Da questa quotidianità nasce la dipendenza?
“Non proprio. È un problema più complesso. Le dico solo che c’è un aumento esponenziale di adolescenti in cura per dipendenze da internet con sindromi ansioso-depressive dovute anche all’isolamento e all’utilizzo di questi strumenti tecnologici. Alcuni giochi sono un bombardamento che crea uno stress micidiale, un disadattamento sociale, nel bambino come nell’adulto. Dal gioco online ci vuole pochissimo a passare alla ludopatia, ai gratta e vinci, alle slot”.
Come uscirne?
“Il primo passo, il più importante, è riconoscere di avere un problema e accettare l’aiuto di un terapeuta”.
Da cosa si capisce se c’è un problema?
“L’adolescente che trascorre su internet molte ore al giorno riduce le sue relazioni sociali, o le limita a frequentazioni unicamente online, questo può essere un segnale. Ma non solo. A volte si alterano i ritmi biologici, compaiono reattività, irritabilità e carenza di sonno che diventano un fattore di rischio importante per ansia e depressione”.
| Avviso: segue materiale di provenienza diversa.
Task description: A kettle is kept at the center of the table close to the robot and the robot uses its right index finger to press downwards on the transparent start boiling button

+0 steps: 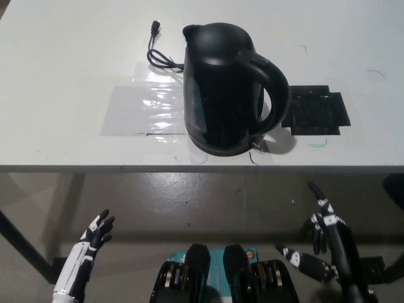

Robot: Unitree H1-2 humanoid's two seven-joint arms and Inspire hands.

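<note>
We see the kettle [227, 88] standing untouched on the table [63, 50], while our black right hand [322, 243], fingers spread and holding nothing, waits below the kettle, so pressing is not begun.

So the kettle [224, 88] is a glossy black plastic one, standing upright on the white table [63, 50], roughly dead centre and close to the near edge; its spout points to about 11 o'clock and the big loop handle [271, 85] sticks out toward 4 o'clock. The lid looks closed; its black cord [158, 53] trails off the back toward 10 o'clock, plug lying loose on the tabletop; the start button near the handle's base is too small to make out.
</note>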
Che ruolo possono avere i genitori?
“Il loro compito è fondamentale. Devono capire il problema e non fare finta di niente. Con grande calma, dialogare con i propri figli, dedicare loro tempo esclusivo e inserire gli antichi giochi insieme a regole chiare e concordate anche per l’utilizzo dei devices. Contrastare l’aggressività di alcuni contenuti virtuali non è facile e richiede tempo e pazienza, per evitare che si trasferisca in comportamenti violenti ed anti-sociali. Bisogna saper riconoscere il disagio e chiedere aiuto ad un esperto prima che sia troppo tardi”.
Anche nei ristoranti si vedono sempre più bambini o ragazzi incollati a telefonini, mentre gli adulti chiacchierano tranquillamente. Anche quello è isolamento?
“Certo. L’adulto che non vuole farsi disturbare e delega al gioco virtuale. Andrebbero portati altri giochi, carte, album da colorare, rompicapo, palloni. C’è un’esigenza etica da ritrovare nelle famiglie per ridare la giusta attenzione ai piccoli”.
La scuola che ruolo ha in tutto questo? In molte scuole, anche primarie, venivano inviati ai bambini video di YouTube permettendo così al minore di accedere a tutta una serie di contenuti pericolosi per un bambino da solo
“Credo che nella scuola ci sia stato un apprendistato troppo rapido. Forse, più che dei banchi a rotelle, più approfondita soprattutto degli insegnanti meno “tecnologici” per metterli in grado di fronteggiare i problemi legati all’uso della rete. Sicuramente l’accesso a certe app e contenuti andrebbe permesso in età diversificate”.